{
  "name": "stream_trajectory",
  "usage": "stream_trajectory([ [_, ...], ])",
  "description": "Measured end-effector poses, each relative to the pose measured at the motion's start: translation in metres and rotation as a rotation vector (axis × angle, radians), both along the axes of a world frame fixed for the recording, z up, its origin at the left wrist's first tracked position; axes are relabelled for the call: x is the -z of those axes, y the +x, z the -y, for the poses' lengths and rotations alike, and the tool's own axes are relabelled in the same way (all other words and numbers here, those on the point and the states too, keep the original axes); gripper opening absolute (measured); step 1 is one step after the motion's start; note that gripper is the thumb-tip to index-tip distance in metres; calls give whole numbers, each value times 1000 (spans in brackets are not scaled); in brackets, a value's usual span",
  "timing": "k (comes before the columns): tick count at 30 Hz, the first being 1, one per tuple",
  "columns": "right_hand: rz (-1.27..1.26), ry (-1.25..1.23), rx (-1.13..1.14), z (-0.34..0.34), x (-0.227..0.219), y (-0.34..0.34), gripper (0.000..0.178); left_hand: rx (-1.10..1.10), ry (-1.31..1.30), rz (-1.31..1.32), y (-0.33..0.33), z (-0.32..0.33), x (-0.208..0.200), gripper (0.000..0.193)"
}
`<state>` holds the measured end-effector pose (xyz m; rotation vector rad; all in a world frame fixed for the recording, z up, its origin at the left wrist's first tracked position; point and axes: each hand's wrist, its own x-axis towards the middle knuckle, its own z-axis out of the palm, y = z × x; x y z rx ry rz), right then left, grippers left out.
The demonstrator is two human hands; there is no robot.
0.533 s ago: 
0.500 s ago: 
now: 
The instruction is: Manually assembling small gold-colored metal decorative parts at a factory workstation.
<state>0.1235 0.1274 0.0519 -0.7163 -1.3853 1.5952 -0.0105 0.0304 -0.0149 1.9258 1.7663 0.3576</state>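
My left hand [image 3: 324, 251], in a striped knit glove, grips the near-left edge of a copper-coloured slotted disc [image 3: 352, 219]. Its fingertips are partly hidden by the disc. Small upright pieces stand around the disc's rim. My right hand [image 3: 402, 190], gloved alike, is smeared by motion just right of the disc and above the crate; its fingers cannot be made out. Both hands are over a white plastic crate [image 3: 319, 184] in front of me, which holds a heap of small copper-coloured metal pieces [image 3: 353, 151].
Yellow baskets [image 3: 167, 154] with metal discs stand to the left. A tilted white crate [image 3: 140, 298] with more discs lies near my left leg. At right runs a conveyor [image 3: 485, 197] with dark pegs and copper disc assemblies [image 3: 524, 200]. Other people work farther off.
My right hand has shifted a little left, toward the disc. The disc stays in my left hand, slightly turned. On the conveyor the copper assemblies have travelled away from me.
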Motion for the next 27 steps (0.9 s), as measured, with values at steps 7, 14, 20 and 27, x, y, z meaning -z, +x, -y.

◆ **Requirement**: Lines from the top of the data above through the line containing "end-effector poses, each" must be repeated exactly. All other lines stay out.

◆ **Exercise answer**:
{
  "name": "stream_trajectory",
  "usage": "stream_trajectory([ [_, ...], ])",
  "description": "Measured end-effector poses, each relative to the pose measured at the motion's start: translation in metres and rotation as a rotation vector (axis × angle, radians), both along the axes of a world frame fixed for the recording, z up, its origin at the left wrist's first tracked position; axes are relabelled for the call: x is the -z of those axes, y the +x, z the -y, for the poses' lengths and rotations alike, and the tool's own axes are relabelled in the same way (all other words and numbers here, those on the point and the states too, keep the original axes); gripper opening absolute (measured); step 1 is one step after the motion's start; note that gripper is the thumb-tip to index-tip distance in metres; calls give whole numbers, each value times 1000 (spans in brackets are not scaled); in brackets, a value's usual span",

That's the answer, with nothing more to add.